As cousins of history's most tempestuous queens, Ladies Jane, Katherine, and Mary Grey were born in an age when all of London lived beneath the Tower's menacing shadow. Tyrannized by Bloody Mary and the Virgin Queen, the sisters feared love was unthinkable--and the scaffold all but unavoidable. . .
Raised to fear her royal blood and what it might lead men to do in her name, Mary Grey dreads what will become of herself and her elder sisters under the reigns of Mary Tudor and Elizabeth I. On their honor, they have no designs on the crown, yet are condemned to solitude, forbidden to wed. Though Mary, accustomed to dwelling in the shadows, the subject of whispers, may never catch the eye of a gentleman, her beautiful and brilliant sisters long for freedoms that would surely cost their lives. And so, wizened for her years, Mary can only hope for divine providence amid a bleak present and a future at the whim of the throne--unless destiny gains the upper hand.
A gripping and bittersweet tale of broken families and broken hearts, courage and conviction, The Queen's Rivals recounts an astonishing chapter in the hard-won battle for the Tudor throne.
"Recommended for readers who can't get enough of the Tudors and have devoured all of Philippa Gregory's books." --Library Journal on The Boleyn Wife
"Purdy wonderfully reimagines the behind-the-scenes lives of the two sisters." --Historical Novel Reviews on The Tudor Throne
1. Discuss the personalities of the three sisters—Jane, Kate,
and Mary. Which do you like best and why?
2. The Grey sisters have a little ritual in which they stand before
the mirror and identify themselves as “the brilliant
one,” “the beautiful one,” and “the beastly little one,” poking
fun at the way other people see them. Discuss the outside
world’s perceptions of the three sisters and how they
see themselves. Discuss their relationship with each other. If
they weren’t united by blood and family ties, would these
three girls have been friends?
3. Because of Jane’s confession to Roger Ascham, history remembers
her mother, Frances Grey, the Duchess of Suffolk,
as a ruthless, ambitious, child-beating monster. The modern
concept of child abuse was nonexistent in Tudor times, and
what we would today consider harsh punishments were not
uncommon. What do you think about this? Was Frances
Grey typical and merely a product of the time she lived in or
did she cross the line?
4. Discuss the girls’ father, Henry Grey, Duke of Suffolk. In
this book, he’s depicted as a weak-willed man of many vices
and addictions—gambling, sweets, and Guildford Dudley.

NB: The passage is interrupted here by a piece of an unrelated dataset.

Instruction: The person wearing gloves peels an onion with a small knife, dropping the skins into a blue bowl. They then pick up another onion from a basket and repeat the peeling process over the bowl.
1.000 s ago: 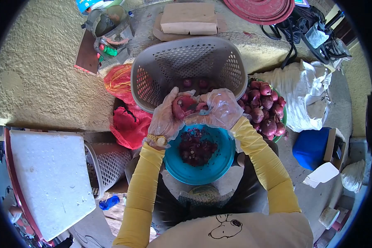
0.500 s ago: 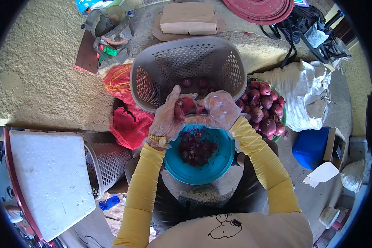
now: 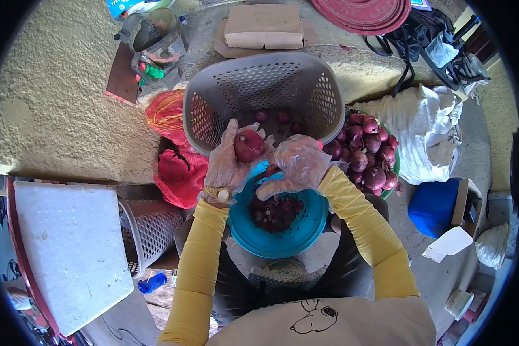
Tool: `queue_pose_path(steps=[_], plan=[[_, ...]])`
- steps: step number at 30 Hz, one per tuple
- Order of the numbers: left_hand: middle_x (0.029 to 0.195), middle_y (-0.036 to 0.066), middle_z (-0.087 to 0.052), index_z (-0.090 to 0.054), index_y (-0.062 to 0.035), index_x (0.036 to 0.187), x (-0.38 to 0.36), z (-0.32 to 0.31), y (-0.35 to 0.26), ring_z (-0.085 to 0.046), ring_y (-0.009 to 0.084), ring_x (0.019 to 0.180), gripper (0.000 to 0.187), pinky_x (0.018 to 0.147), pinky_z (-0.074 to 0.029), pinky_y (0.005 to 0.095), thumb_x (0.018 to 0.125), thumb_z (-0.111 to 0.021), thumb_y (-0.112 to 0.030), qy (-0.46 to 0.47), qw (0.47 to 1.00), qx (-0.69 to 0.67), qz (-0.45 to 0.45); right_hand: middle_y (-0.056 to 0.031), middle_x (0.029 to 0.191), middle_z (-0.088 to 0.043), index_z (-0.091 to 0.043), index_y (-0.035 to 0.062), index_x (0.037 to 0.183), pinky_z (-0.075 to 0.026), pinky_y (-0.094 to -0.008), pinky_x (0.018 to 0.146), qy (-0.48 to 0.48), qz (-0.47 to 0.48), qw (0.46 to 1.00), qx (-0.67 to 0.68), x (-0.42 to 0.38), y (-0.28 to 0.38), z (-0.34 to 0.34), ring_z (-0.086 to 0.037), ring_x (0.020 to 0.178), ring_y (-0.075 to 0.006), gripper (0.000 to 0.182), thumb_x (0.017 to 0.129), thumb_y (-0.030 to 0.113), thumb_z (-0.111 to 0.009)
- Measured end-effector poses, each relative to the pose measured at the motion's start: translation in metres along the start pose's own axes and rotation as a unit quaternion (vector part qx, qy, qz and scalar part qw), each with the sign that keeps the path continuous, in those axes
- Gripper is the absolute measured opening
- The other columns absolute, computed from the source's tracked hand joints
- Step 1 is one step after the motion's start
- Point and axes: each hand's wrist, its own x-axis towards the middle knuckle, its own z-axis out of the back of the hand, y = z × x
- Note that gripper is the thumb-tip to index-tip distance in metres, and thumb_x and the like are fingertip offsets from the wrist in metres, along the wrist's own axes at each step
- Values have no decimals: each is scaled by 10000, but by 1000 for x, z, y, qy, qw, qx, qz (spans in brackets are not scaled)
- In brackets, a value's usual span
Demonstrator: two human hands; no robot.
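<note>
My left hand (image 3: 225, 161), in a clear plastic glove, is closed around a red onion (image 3: 248, 145) with part of its outer skin off. To its right, my gloved right hand (image 3: 300, 164) is curled above the basin. A bit of dark red onion skin (image 3: 272, 170) shows between its thumb and fingers. From the back of that hand pokes a small red end (image 3: 320, 145), like a handle; the rest is hidden. Below both hands stands a turquoise basin (image 3: 277, 247) holding dark onion peelings (image 3: 275, 213). Just beyond is a grey perforated basket (image 3: 263, 64) with several onions at its bottom.
A green-rimmed container heaped with red onions (image 3: 366, 153) stands right of the basket, beside a white sack (image 3: 427, 135). Red mesh bags (image 3: 181, 176) lie at left, near a white foam board (image 3: 69, 248) and another basket (image 3: 155, 230). A blue box (image 3: 433, 207) is at right.
My left hand has turned its palm up, showing more of the onion. My right hand has dropped slightly toward me and left, away from the onion, with skin at its fingertips.
</note>
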Motion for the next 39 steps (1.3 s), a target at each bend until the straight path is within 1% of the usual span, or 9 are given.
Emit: queue_pose_path(steps=[3,10,12,22,24,25,27,30,39], plan=[[1226,258,-662,-576,90,1297,1,3,-1,-670,406,1126,562,970,-593,529,1073,-569,-426,20,999,29,4,-110,704,-692,-750,101,766,-542,-470,709,-66,9,991,116,2,-7,-10,-687,711,-357,592,726,688,-810],[1254,247,-665,-562,72,1330,-1,-1,3,-672,400,1135,480,987,-591,531,1088,-551,-341,36,999,30,-21,-123,761,-715,-777,75,914,-537,-474,722,-23,-20,997,75,2,-12,-6,-688,719,-355,570,734,612,-843],[1263,208,-641,-567,58,1307,-4,-6,3,-647,308,1177,446,1001,-601,480,1107,-516,-337,42,999,26,-5,-132,811,-717,-766,59,987,-534,-461,742,-109,-44,991,66,-1,-13,-4,-691,775,-361,616,715,603,-863],[1184,182,-679,-628,63,1236,5,6,7,-664,265,1107,421,1013,-582,430,1105,-521,-323,62,997,32,21,-87,757,-628,-730,36,960,-527,-439,733,-189,-19,979,74,-3,-17,-4,-665,765,-331,637,652,561,-918],[1192,174,-681,-625,67,1250,6,6,8,-665,258,1103,425,1007,-579,410,1108,-515,-318,46,998,20,27,-117,873,-726,-740,195,1256,-533,-475,835,-51,-106,988,104,-1,-13,7,-707,900,-361,775,764,793,-704],[1192,174,-681,-625,67,1250,6,7,8,-665,258,1103,425,1007,-579,410,1108,-515,-318,46,998,20,27,-117,873,-726,-740,195,1256,-533,-475,835,-51,-106,988,105,-1,-14,2,-707,900,-361,775,764,793,-704],[1195,169,-683,-626,70,1255,6,8,7,-664,248,1102,426,1006,-579,399,1113,-504,-313,64,997,42,18,-62,711,-570,-729,47,929,-525,-428,718,-161,-49,983,79,-1,-18,-10,-647,730,-307,600,668,557,-904],[1186,169,-685,-623,72,1254,5,9,8,-664,235,1097,429,1003,-580,383,1119,-484,-311,63,982,173,-35,-59,708,-565,-726,50,913,-526,-430,719,-156,-58,984,55,-2,-15,-9,-647,731,-304,585,675,556,-896],[1164,161,-691,-623,65,1246,5,8,6,-665,217,1086,420,1005,-576,360,1123,-474,-308,74,995,66,11,-157,787,-667,-754,-2,995,-527,-464,735,-119,-70,987,76,-2,-17,-7,-679,784,-370,645,709,562,-882]])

Compared to his wife, is he the good, fun parent? Discuss
his influence on his daughters. Is it good or bad? Would
their lives, or the course of the story, have been different if
he had been a stronger or wiser man? Discuss his relationship
with Guildford Dudley. Do you believe the two were
lovers in the full physical sense or was it just an innocent infatuation
that was really all talk and no substance?
5. In this novel, Lady Jane Grey deplores anything that even
hints of sex and romance, urging those who are weak, or
might be tempted, to fight against lust and “despise the
flesh.” Why is she so vehemently opposed to what others
consider a natural part of life? Does she really, as some suspect,
secretly desire her handsome young husband but fight
against a desire she loathes discovering inside herself, or
does she really hate him? And is Guildford really as stupid
and conceited as people think?
v6. Do you agree with Mary Grey that her eldest sister, Jane,
chose and embraced the role of martyr and victim? If so,
why do you think Jane did this? If you disagree, why do you
think Mary thought this? And how do you see Jane?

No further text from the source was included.